The fast match is an important processing step in isolated as well as continuous speech recognition which determines a small subset of the vocabulary that matches well with a segment of the input signal. This is organized as a search through a tree obtained from a phonetic transcription of the words in the vocabulary (see [*] for details). We propose below a new scheme for determining a short list of acoustically similar words that match well with a segment of the input acoustics using a very fast version of the fast match scheme in [*] as an initial step. This is based on the idea that given any word one can precompute a list of acoustically similar words and use these as the short list of words to be input to the detailed match part of the decoder.

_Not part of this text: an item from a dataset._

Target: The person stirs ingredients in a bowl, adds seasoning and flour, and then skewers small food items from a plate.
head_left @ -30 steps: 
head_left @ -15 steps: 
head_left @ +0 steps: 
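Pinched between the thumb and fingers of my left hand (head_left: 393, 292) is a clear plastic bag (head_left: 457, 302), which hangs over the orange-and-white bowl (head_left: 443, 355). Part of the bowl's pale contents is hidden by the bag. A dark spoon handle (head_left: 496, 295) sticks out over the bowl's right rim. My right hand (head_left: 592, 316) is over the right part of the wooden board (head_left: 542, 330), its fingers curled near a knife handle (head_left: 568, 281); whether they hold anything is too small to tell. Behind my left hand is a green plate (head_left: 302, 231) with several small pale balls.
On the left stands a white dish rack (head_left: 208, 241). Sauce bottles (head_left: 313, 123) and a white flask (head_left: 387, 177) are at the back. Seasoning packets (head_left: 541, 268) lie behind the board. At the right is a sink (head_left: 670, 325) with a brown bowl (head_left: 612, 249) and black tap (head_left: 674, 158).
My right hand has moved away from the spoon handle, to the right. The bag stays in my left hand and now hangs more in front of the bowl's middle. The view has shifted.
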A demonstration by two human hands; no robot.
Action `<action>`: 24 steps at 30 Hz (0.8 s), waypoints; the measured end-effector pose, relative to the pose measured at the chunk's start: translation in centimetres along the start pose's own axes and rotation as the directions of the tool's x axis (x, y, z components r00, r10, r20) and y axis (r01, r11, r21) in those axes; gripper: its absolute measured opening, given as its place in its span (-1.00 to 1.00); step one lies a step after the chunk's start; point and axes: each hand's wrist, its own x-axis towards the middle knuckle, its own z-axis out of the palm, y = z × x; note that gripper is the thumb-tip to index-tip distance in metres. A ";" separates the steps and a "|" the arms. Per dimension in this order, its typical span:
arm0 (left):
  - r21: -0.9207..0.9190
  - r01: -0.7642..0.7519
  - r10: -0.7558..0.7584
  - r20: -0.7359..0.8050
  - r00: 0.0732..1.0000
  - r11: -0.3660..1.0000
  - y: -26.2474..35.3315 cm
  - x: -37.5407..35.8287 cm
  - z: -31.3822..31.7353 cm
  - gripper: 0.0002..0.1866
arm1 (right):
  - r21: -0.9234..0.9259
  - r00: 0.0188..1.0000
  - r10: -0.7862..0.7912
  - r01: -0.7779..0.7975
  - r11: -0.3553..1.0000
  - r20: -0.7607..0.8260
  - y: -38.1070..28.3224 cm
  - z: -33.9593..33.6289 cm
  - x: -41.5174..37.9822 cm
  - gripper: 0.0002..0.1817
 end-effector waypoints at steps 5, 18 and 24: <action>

The algorithm consists of two stages. First, the tree search algorithm in [*] is used to determine a short list of about 30 or less words that match well with the given acoustics. This is done with the thresholds set to be only slightly lower than the score of the best word found so far. This results in the search tree being pruned heavily and typically only about one percent of the nodes in the tree are evaluated during this stage. The correct word will be missing from this short list typically about 15 percent of the time. This is, of course, unacceptable. Now we invoke the second stage of the algorithm.

We associate a list of words with every word in the vocabulary. This list is precomputed once for all and for a given word it consists of words that are acoustically similar to that word. A method for computing such a list is described below. In the second stage of the new fast acoustic match algorithm we retrieve t...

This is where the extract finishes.